See also: Watch As a WWE Host Tries Real Hard To Ambush-Interview Glenn Beck

Now: Wrestling, like any good soap opera, functions on good guys and bad guys. The WWE creates "gimmicks" for each wrestler to express a certain part of their character's personality and push them broadly toward good or bad. Then, when these men wrestle each other, we are more invested in the result, regardless of whom we're rooting for.

There is a rich history of gimmicks like this, and they are often ridiculous. At this event, one bad guy's gimmick was that he was a lawyer, and another's gimmick seemed to be entirely based around his possession of a mustache (accompanied by an entrance video that depicted him combing his mustache and audience chants of "CODY'S MUSTACHE!"). So far, so ridiculous.

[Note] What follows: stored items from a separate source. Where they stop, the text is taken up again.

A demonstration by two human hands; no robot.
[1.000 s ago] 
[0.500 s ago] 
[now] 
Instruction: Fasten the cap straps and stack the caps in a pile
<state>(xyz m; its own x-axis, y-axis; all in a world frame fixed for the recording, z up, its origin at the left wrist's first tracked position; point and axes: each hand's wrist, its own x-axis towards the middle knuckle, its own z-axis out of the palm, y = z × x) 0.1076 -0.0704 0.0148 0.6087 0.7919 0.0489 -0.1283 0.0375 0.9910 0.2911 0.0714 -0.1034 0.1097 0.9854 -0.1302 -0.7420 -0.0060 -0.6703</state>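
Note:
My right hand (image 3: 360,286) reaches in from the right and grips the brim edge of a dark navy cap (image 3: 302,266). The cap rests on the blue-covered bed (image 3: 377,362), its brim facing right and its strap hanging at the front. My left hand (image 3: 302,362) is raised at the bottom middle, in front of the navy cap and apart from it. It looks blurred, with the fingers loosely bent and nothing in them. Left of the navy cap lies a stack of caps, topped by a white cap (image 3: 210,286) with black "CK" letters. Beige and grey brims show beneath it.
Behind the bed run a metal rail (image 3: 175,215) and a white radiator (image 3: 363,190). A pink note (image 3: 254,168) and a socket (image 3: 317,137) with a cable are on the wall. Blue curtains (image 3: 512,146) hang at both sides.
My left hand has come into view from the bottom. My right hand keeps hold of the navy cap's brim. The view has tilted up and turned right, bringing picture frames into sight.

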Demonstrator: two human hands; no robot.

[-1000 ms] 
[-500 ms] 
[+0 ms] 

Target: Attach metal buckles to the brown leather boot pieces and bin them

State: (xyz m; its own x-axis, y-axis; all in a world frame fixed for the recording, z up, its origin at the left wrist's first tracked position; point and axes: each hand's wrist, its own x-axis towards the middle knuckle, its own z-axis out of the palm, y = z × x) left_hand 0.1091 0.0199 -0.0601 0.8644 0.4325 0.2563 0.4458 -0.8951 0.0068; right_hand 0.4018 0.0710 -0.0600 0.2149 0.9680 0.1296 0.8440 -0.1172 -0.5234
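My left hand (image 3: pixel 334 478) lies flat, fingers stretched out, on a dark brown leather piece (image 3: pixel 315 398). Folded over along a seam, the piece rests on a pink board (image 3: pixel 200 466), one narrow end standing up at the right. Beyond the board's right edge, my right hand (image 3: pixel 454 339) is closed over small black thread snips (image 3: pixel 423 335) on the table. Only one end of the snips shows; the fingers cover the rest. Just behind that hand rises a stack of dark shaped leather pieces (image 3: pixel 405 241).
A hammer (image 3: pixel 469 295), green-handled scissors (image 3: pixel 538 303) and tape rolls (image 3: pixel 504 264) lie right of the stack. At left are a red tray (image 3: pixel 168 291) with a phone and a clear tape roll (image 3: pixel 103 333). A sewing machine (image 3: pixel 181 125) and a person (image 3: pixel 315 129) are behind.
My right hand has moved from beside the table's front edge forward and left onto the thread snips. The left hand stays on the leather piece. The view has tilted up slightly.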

Two new characters, however, are different. They have the all-or-nothing gimmick that they are far right-wing activists, Tea Party animals who give speeches about illegal immigrants coming to America to take jobs and cause general mayhem for brown people.

This could be done in a ridiculous style, to make them almost cartoonishly bad, but instead the speech-maker, Zeb Coulter, is given a full five to 10 minutes, relatively unopposed, to give a speech that even Fox News would balk at. At one point he called a Mexican wrestler a criminal -- to his face. This isn't something I was prepared for. I sat there agog for some time, wistfully recalling an era when bad guys were pirates or repo guys or just liked hitting men with chairs a little too much. (The other, Jack Swagger, does the Mexican-punching.)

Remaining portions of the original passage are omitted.